*Activity:*
Transcribe the listing exactly, skipping every picture.

[[ Material provided open ]]

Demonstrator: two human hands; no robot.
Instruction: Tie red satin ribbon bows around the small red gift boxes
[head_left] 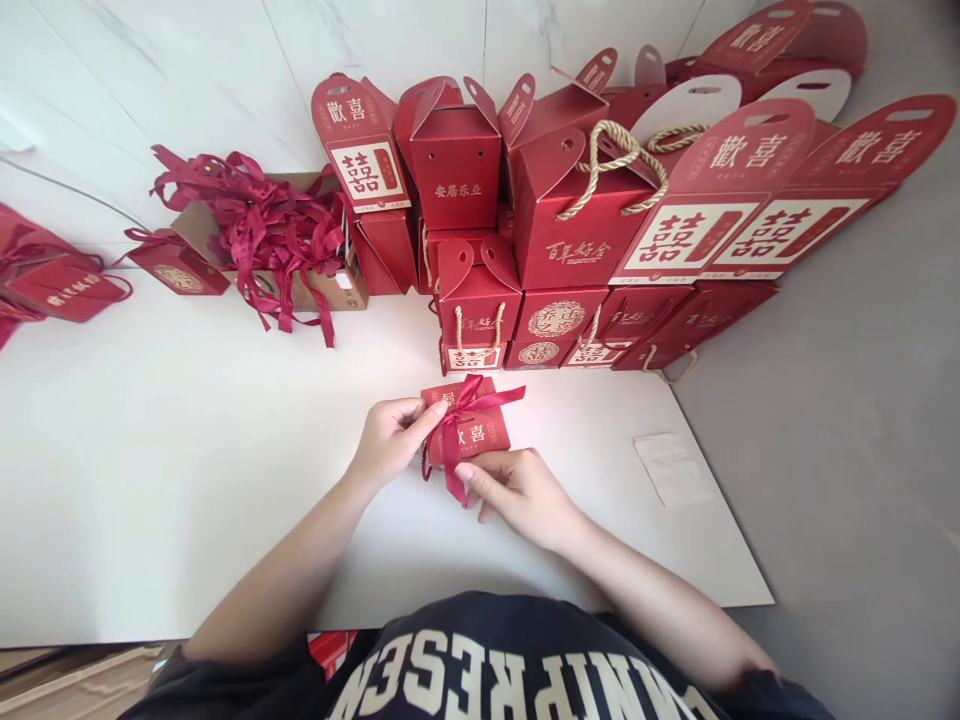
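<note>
A small red gift box [491, 432] with gold characters sits on the white table in front of me. Across its top runs a dark red ribbon [452, 455], tied in the middle, with one tail to the right and another hanging down the near side. My left hand [394, 435] pinches the ribbon at the box's left side, thumb on top. My right hand [517, 490] is at the near right edge, its thumb and fingers closed on the lower ribbon tail. The fingertips under that tail are partly hidden.
Stacked red gift boxes [559, 230] with rope handles stand along the back. A cardboard box [285, 292] overflows with cut ribbons [262, 225]. Ribbon-tied boxes [64, 280] lie at left. A white paper [671, 468] lies near the table's right edge.
</note>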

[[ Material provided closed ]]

*Answer space:*
Demonstrator: two human hands; no robot.
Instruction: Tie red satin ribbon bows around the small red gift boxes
[head_left] 
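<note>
A small red gift box [491, 432] with gold characters sits on the white table in front of me. Across its top runs a dark red ribbon [452, 455], tied in the middle, with one tail to the right and another hanging down the near side. My left hand [394, 435] pinches the ribbon at the box's left side, thumb on top. My right hand [517, 490] is at the near right edge, its thumb and fingers closed on the lower ribbon tail. The fingertips under that tail are partly hidden.
Stacked red gift boxes [559, 230] with rope handles stand along the back. A cardboard box [285, 292] overflows with cut ribbons [262, 225]. Ribbon-tied boxes [64, 280] lie at left. A white paper [671, 468] lies near the table's right edge.
</note>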

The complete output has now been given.